I run on the sidewalk past the hotel. I breeze past people out for coffee, parents with strollers moseying down the street. When I turn the corner and Elton John gets to the chorus, I know—I can feel it in the way the blood is pumping with intention through my veins—that Madlenka Dvo?áková is dead in the water.

* * *

“All eyes are going to be on your first serve, to see who you are at thirty-seven. Knock the socks off her from the jump,” my father says to me just outside the locker room. “Scare her, you hear me? Scare everybody out there.”

I nod, staring down at the scuffs on my Break Points. I picked out the white ones with green stripes this morning, to go with my white tank top and tennis skirt.

This moment—my father and me here in the hall, waiting to go out—feels just like it used to. I’m back at war, after years of not knowing how to live during peacetime. This is the only place where I make sense to myself.

I pick up my racket and turn it around in my hand. My whole arm begins throbbing, ready to be used.

I luxuriate, for one moment, in the quiet din of the stadium that filters through the walls. I inhabit the silence of this moment with my father, when we are still asking questions and do not yet have to live with the answers.

“Te quiero mucho, pichona,” he says.

I open up my eyes. “I know. I love you too.”

“Go out there…” He looks me directly in the eye with an intensity I have not seen in years, maybe even since I was a kid. “And show them that the Bitch, the Battle Axe—whatever they want to call you—it doesn’t matter. They cannot stop you. And they don’t get to decide what your name is. Carrie Soto is back.”

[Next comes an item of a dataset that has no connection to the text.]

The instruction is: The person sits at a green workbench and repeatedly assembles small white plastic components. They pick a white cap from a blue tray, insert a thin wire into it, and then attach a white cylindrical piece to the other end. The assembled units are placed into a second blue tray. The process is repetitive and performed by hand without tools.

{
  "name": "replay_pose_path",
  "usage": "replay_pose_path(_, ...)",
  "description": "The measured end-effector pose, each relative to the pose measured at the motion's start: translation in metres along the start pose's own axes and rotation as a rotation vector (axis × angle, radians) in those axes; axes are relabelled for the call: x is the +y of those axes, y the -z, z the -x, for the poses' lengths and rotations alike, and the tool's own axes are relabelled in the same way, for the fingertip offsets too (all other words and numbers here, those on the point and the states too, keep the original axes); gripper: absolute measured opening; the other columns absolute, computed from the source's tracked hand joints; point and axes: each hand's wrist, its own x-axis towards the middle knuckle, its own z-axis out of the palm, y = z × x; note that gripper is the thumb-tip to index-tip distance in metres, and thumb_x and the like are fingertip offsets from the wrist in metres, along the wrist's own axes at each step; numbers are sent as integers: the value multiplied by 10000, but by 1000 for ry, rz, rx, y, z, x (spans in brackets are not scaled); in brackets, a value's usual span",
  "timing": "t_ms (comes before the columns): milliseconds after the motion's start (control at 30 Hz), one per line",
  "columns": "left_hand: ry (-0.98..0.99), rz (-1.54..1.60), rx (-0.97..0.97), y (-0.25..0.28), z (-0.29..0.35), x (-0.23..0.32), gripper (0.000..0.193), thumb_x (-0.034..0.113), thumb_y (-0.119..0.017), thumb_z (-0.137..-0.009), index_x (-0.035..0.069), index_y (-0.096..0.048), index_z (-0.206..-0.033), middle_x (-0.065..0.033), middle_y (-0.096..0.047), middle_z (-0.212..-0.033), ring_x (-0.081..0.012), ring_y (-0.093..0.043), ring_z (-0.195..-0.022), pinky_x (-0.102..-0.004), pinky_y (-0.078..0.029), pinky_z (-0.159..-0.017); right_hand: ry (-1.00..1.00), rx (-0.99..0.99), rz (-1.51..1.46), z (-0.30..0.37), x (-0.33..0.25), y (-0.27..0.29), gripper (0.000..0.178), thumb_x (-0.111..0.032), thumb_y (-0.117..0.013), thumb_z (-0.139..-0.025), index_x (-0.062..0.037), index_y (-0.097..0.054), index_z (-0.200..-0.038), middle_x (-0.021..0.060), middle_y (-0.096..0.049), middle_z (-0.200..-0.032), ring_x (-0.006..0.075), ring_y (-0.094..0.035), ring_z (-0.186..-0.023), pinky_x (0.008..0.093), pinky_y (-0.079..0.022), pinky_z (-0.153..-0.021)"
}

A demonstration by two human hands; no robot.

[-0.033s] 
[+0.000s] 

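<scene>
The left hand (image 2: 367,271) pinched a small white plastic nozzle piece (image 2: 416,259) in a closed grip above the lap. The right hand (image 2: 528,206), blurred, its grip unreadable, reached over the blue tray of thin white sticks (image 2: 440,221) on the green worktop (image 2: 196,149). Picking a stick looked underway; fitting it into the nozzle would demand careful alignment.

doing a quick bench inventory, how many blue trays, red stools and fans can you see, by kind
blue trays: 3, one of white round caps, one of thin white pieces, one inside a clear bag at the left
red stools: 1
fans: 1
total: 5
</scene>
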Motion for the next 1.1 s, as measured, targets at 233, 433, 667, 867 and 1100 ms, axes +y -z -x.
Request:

I breathe in deep and then wipe the tops of my shoes clean and start walking—one step at a time—onto the court.

SOTO VS. DVO?áKOVá

1995 Australian Open

First Round

It is not deafening, by any means, but as I step into the Rod Laver Arena I can hear it begin. “Car-rie, Car-rie, Car-rie!”

I look up to see signs with my name on them. Welcome back, Carrie! and The Bitch Is Back! I smile at the last one, and I point to the young woman holding it.

I can only imagine what the sportscasters are saying in their booths, what delightful euphemisms they are using to describe just how “too old” or “too cocky” they think I am. It will be a pleasure to make them report my win today. I breathe in deeply, ready to make it happen.